Moxy: Oui, au final, c’est un peu la réalité. Les commentaires, ce sont des commentaires qui ont pesé sur mes épaules. Et puis j’ai découvert la danse, j’ai découvert que je peux être femme. Je peux mettre une jupe courte si je le souhaite. Je peux marcher de façon féminine. Je peux séduire si je le veux. Sans avoir à en payer les conséquences d’un homme qui me dit « Tu l’as cherché. »

LW: Est-ce que tes collègues de travail ont vu ce numéro finalement?
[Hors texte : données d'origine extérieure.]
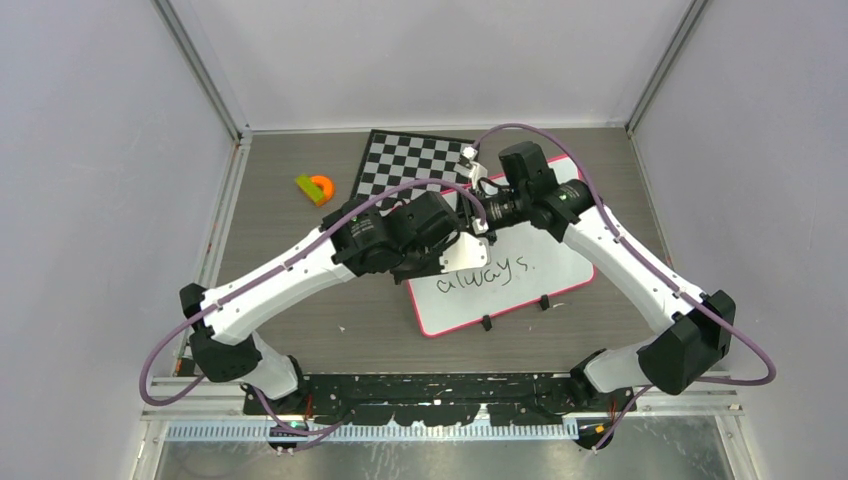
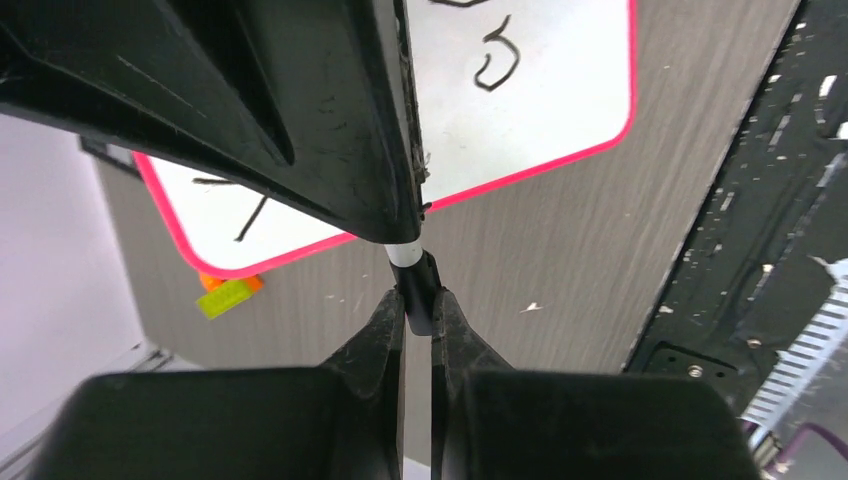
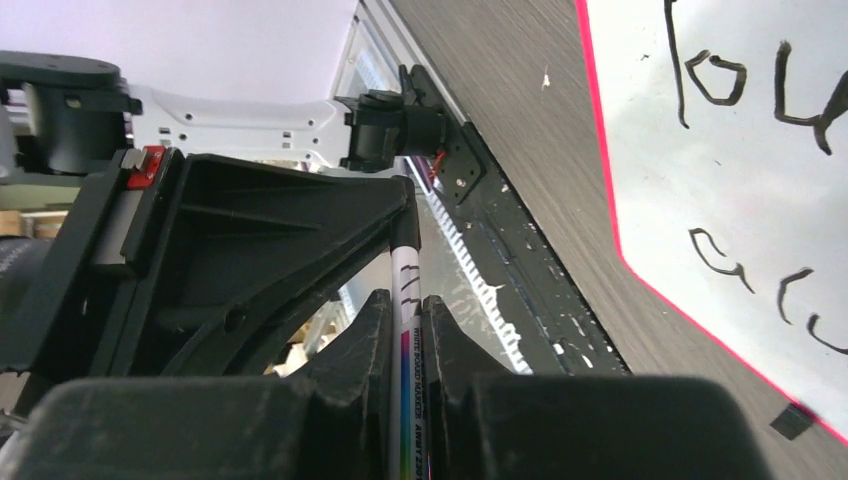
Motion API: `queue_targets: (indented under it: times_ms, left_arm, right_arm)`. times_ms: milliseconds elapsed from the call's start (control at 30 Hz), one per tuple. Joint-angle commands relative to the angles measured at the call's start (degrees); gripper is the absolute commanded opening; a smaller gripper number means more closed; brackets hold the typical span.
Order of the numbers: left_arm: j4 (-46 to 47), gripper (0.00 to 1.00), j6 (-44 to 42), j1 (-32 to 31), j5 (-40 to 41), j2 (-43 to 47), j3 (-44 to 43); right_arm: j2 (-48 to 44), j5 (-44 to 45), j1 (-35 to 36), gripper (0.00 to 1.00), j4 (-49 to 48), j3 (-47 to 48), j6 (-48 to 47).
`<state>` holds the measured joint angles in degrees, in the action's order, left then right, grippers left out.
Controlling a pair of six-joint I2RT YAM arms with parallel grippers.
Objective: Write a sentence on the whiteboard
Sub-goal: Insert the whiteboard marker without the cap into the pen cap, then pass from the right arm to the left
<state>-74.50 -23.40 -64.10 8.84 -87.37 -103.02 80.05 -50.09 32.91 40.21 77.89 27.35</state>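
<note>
Marker (image 3: pixel 409 275) | right gripper (image 3: pixel 408 302) on barrel | left gripper (image 2: pixel 419 310) on cap (image 2: pixel 417 285) (over whiteboard (image 1: pixel 500 302))

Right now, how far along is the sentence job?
Done, it seems: the sentence on the whiteboard ends "always." with its full stop; the arms hide the upper line from above. In hand: the right gripper clamps the marker, and the left gripper pinches its black cap. Left: probably close the cap and put the marker down.
</note>
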Motion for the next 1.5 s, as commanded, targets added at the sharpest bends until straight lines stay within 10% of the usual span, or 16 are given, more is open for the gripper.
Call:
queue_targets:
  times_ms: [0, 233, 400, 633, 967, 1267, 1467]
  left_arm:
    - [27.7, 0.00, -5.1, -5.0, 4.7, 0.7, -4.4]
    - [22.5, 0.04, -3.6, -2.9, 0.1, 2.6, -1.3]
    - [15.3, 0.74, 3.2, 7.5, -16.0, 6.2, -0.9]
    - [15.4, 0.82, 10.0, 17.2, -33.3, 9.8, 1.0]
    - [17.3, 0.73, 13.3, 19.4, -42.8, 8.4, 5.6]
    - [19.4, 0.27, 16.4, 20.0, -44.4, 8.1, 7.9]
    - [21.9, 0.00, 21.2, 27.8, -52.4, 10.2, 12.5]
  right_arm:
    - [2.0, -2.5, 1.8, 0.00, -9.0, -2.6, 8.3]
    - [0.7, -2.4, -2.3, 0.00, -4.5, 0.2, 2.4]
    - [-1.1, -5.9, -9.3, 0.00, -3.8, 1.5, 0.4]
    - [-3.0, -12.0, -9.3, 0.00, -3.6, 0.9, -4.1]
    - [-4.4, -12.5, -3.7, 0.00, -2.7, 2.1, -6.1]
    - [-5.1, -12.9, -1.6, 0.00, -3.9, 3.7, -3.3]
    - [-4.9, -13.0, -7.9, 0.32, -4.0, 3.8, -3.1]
Moxy: Certains savent que je fais de la danse cabaret, mais je n’en parle pas forcément à tout le monde. Parce que Genève c’est très petit, que les gens sont vite à juger. Et même si je n’ai rien contre l’effeuillage, à nos spectacles il y a beaucoup d’effeuillage, mais ce n’est pas ce que je fais moi. Je ne voudrais pas qu’on pense que je fais de l’effeuillage, avec ma profession c’est un peu délicat. Donc j’en ai parlé à certains de mes collègues et j’ai quelques collègues qui sont venus me voir. Ceux qui, d’après moi, ont l’intelligence de comprendre les numéros et le message plutôt que l’élément primaire qui est de voir quelqu’un qui danse sur une chaise.
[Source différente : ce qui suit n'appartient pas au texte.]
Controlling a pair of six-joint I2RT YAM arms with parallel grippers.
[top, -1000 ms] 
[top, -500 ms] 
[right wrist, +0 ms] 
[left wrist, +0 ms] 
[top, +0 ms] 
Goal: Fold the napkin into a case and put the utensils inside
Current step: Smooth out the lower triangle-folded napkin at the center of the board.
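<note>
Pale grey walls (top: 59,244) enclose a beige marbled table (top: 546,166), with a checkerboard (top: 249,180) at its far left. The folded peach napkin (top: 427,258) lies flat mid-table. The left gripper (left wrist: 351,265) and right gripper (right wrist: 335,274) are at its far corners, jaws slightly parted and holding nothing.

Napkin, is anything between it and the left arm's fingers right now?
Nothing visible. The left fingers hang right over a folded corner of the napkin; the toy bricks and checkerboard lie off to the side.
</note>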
LW: Tu dis que tu ne vas pas changer le monde, mais peut-être as-tu pu faire changer un peu certains de tes collègues à l’origine des remarques de l’enregistrement?
Moxy: Pour la petite histoire, un des commentaires, c’est mon conjoint qui l’a fait. Ça fait dix ans qu’on est ensemble et grâce à ce numéro, il a compris pourquoi en dix ans je n’ai jamais assemblé ses chaussettes (rires!) Je pense qu’à travers ce numéro, il a commencé à me comprendre un peu mieux. Et à se rendre compte du cumul de certaines choses qui peuvent être pesantes.
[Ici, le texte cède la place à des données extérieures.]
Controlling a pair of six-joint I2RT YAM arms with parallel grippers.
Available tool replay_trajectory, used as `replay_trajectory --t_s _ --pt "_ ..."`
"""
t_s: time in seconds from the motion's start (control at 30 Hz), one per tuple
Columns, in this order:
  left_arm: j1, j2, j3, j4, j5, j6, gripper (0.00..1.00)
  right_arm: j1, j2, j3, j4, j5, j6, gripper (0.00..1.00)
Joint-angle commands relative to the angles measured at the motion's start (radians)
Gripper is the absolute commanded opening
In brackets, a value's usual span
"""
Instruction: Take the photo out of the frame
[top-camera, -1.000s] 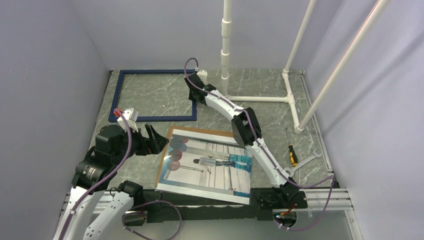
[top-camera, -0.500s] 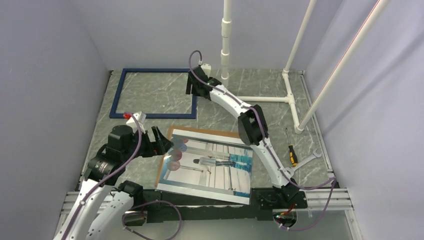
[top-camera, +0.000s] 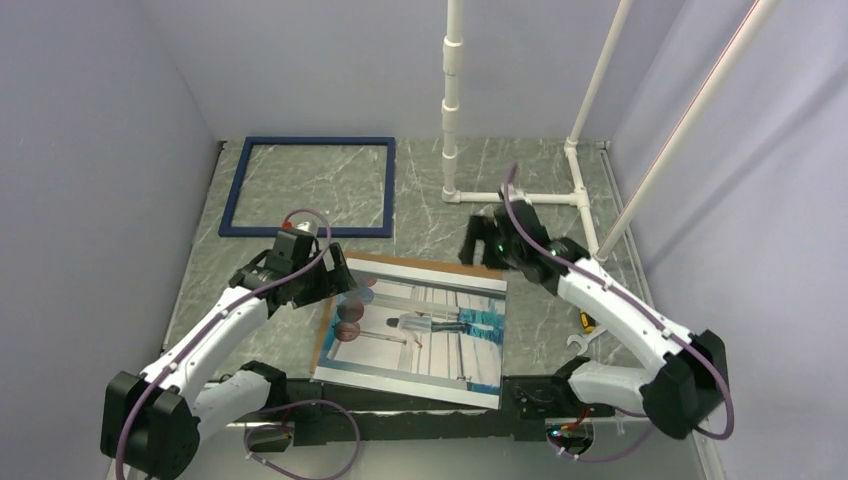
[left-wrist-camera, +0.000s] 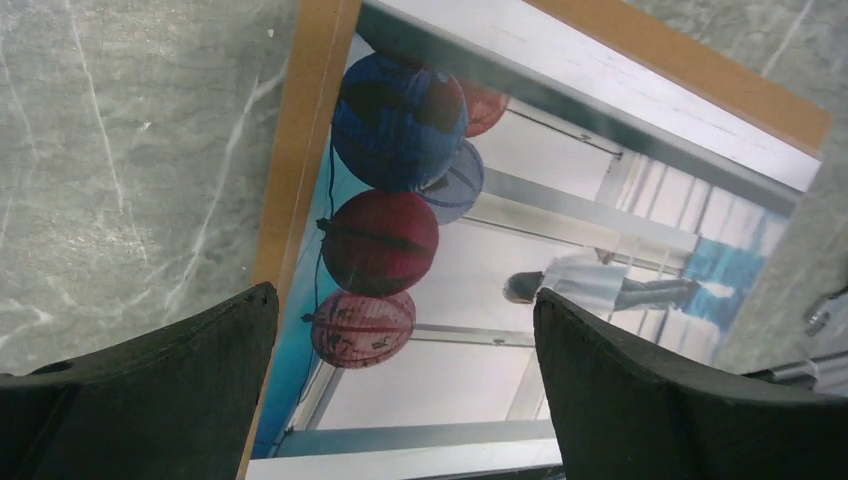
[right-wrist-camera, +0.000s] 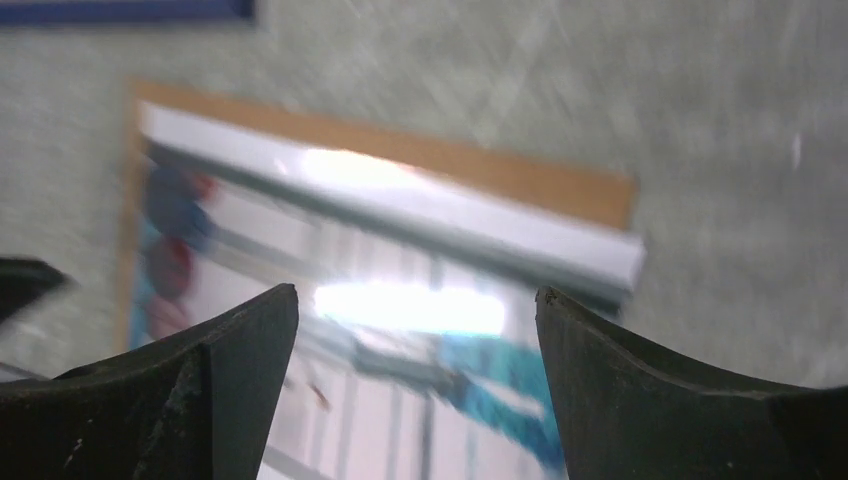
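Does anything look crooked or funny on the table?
Yes. The photo lies crooked on the brown board under it, so board peeks out at two sides. The frame sits apart, straight and empty.

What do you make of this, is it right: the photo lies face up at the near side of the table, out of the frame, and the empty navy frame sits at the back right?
One point is wrong. The empty navy frame sits at the back left of the table, not the back right, as the top external view shows. The rest holds: the photo lies face up at the near side, out of the frame.
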Motion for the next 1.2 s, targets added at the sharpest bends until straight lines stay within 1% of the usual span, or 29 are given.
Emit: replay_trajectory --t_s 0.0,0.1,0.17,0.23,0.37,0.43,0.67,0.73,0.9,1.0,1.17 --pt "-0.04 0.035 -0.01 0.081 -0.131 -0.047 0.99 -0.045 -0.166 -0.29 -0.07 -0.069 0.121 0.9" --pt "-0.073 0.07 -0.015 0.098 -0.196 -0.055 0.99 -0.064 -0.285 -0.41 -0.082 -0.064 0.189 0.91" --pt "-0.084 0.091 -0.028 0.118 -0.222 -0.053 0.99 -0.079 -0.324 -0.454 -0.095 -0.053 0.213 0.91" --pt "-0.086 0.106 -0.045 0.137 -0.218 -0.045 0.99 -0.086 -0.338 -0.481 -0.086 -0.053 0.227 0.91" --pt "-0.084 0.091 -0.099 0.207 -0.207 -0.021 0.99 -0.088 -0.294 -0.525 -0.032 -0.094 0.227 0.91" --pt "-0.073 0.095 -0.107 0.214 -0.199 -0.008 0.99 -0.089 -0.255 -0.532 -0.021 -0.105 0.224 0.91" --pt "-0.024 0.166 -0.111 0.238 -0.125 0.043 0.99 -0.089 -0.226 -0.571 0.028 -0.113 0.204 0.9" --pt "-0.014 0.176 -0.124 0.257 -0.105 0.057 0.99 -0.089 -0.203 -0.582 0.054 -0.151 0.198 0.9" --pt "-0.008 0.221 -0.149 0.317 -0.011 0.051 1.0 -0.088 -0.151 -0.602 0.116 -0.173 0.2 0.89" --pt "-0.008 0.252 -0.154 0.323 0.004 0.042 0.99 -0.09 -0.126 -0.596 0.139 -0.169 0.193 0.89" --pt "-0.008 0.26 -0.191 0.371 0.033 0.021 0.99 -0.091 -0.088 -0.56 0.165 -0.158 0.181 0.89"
LW: Eh bien on peut dire que ton message aura porté ses fruits, et pas des moindres! Et dis-moi, ton travail t’a inspiré un numéro de danse burlesque. Est-ce qu’à l’inverse aussi, la danse et la scène t’influencent dans ton travail?
Moxy: Alors oui! ça m’inspire pour les présentations que je donne. Tout ça, c’est de la communication. Qu’on soit en train de danser ou en train de parler, de montrer un tableau avec des chiffres dessus. Ça a changé la façon dont je vais orchestrer une présentation, avec des visuels, des méthodes pour capter l’attention.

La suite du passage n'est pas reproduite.